Pruning operation can be generally divided into two categories of unstructured pruning and structured pruning, specifically, the unstructured pruning deletes single unimportant weight under a specific standard, the unstructured pruning belongs to a fine paradigm, little damage is caused to precision, special hardware design is required for actual acceleration, the structured pruning removes the whole substructure of a model, such as a channel and an attention head, some work has been done to prune ViT by reducing the number of image coding blocks, tang et al have developed a top-down image block pruning method, the method removes redundant image blocks based on reconstruction errors of a pre-trained model, xu et al have completely utilized the whole spatial structure based on image coding block selection and slow-fast combined update strategies maintained by structures; although the method can save the calculation cost, the reasoning complexity and the model size cannot be reduced, and therefore the visual Transformer model pruning method based on the attention-seeking is provided.
Disclosure of Invention
The invention aims to provide a visual Transformer model pruning method based on attention-deficit hyperactivity algorithm, so as to solve the problems in the background technology.
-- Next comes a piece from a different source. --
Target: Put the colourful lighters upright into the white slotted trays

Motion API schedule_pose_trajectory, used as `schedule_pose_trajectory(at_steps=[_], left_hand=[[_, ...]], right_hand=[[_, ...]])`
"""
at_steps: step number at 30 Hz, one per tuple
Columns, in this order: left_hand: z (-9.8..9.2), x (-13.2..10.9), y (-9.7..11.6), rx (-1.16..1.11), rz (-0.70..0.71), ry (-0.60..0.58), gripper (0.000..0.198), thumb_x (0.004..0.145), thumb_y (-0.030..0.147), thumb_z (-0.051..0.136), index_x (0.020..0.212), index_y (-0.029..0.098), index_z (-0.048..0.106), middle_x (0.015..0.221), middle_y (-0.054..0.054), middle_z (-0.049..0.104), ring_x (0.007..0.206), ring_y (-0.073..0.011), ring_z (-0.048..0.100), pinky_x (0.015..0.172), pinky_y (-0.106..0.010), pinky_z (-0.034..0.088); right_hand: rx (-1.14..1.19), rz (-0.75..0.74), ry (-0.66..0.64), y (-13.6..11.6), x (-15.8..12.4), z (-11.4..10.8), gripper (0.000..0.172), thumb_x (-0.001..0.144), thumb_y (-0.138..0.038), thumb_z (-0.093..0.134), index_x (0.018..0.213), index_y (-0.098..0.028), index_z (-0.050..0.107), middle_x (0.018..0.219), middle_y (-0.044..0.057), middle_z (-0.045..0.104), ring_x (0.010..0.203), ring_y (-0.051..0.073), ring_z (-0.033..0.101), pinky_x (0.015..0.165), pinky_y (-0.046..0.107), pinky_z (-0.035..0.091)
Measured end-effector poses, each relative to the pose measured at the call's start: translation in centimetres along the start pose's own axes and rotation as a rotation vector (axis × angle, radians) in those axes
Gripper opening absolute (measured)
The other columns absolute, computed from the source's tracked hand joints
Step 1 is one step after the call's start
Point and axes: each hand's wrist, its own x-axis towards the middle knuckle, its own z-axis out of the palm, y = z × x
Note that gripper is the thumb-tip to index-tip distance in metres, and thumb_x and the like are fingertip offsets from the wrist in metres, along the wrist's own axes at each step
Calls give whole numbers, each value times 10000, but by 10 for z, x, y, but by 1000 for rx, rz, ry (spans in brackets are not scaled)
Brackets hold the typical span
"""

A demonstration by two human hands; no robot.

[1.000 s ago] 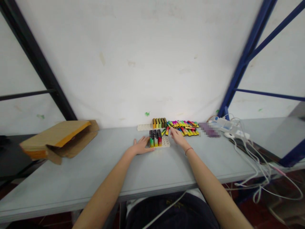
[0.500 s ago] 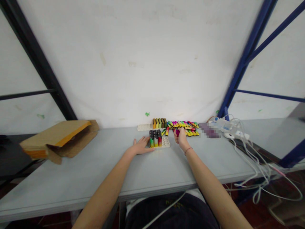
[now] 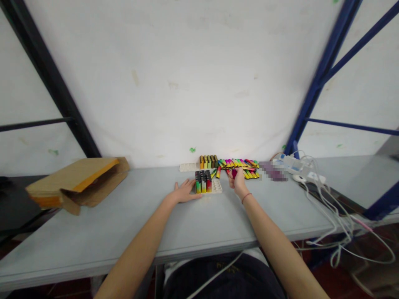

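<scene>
A white slotted tray (image 3: 216, 188) on the grey table (image 3: 156, 224) holds several upright coloured lighters (image 3: 203, 182) on its left side. My left hand (image 3: 184, 192) lies flat and open on the table, fingertips against the tray's left edge. My right hand (image 3: 237, 180) is closed round a pink lighter (image 3: 233, 173), just right of the tray. Behind it lies a loose pile of coloured lighters (image 3: 241, 165). A second tray (image 3: 188, 167) with more upright lighters (image 3: 208, 160) stands at the wall.
An open cardboard box (image 3: 77, 180) lies on its side at the left. A power strip (image 3: 293, 164) with white cables (image 3: 330, 207) trailing off the table edge sits at the right. A blurred purple object (image 3: 273, 171) lies beside the lighter pile. Blue and black shelf struts frame both sides.
My right hand reached into the loose pile, closed on a pink lighter and drew it slightly back toward the tray. My left hand has stayed flat by the tray.
</scene>
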Motion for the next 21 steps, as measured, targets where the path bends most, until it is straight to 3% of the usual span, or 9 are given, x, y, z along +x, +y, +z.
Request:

In order to achieve the purpose, the invention provides the following technical scheme: a visual Transformer model pruning method based on attention diagram is applied to a machine vision reasoning system and comprises the following steps:
step A, in a machine vision reasoning system, performing a plurality of rounds of initial training on a ViT model through a data training network to generate a complete attention diagram;
b, calculating the information entropy of the attention diagram, and performing pruning operation on the attention head according to the calculated information entropy to measure the uncertainty of the attention diagram;
step C, removing all weight parameters related to the pruned attention head to obtain a new ViT model;
and D, fine-tuning the parameters of the new ViT model again.
Preferably, in the step a, the ViT model splits an input image into N image blocks, and adds a class code to each image block, and then feeds the N image blocks with the additional class codes into an encoder similar to a common Transformer to form N image coding blocks.
Preferably, the step a includes the following steps:
a1, in the initial stage of ViT model training, the ViT model does not learn useful information, and at the moment, the attention is tried to be unordered and the attention is tried to have large information entropy;
a2, after a plurality of rounds of initial training are carried out on the ViT model, the ViT model learns basic information and starts to present a certain mode;
a3, in the final stage of ViT model training, when the ViT model converges, each attention head obtains an attention map, at this time, important image coding blocks are highly concerned by the attention head, the information entropy is reduced, and all the attention maps are the average result of one training round.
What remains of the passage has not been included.